Description: American jurist Frank Murphy (1890-1949) signed this typed letter as Attorney General in 1939, the year before he was appointed to the Supreme Court by President Franklin Roosevelt. In this brief note Murphy responds to a fan’s request: “Of course it is a pleasure to comply with your request for my autograph. I hope that my signature on this letter will serve your purpose.”
Murphy served a lengthy political and legal career, beginning as an attorney in Michigan and serving as Mayor of Detroit (1930-1933). He went on to serve as Governor General of the Philippine Islands (1933-1935), High Commissioner to the Philippines (1935-1936), Governor of Michigan (1937-1939), Attorney General (1939-1940) under Franklin Roosevelt, and as an Associate Justice of the Supreme Court (1940-1949). As a Supreme Court Justice, Murphy is best known for his dissent from the ruling of Korematsu v.

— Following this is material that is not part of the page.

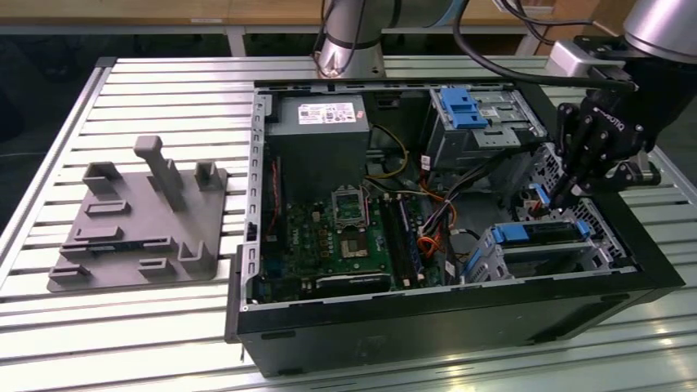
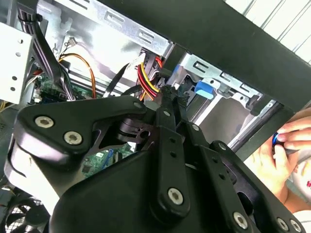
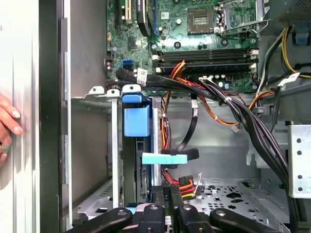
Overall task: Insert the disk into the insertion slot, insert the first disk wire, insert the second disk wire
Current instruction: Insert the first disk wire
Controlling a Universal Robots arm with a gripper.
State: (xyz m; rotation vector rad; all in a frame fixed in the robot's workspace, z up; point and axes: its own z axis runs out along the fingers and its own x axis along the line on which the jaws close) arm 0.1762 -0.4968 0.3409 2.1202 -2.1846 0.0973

United States (1944), which upheld the constitutionality of the internment of Japanese-Americans during World War II. He vehemently criticized the ruling, calling it a “legalization of racism”, the first time the word “racism” was used in a Supreme Court opinion.
Typed on official Attorney General stationery that measures: 9 ¼” x 7”. Item #A00919.
Condition: Fold lines, some light soil along left margin, otherwise in very good condition with a bold signature.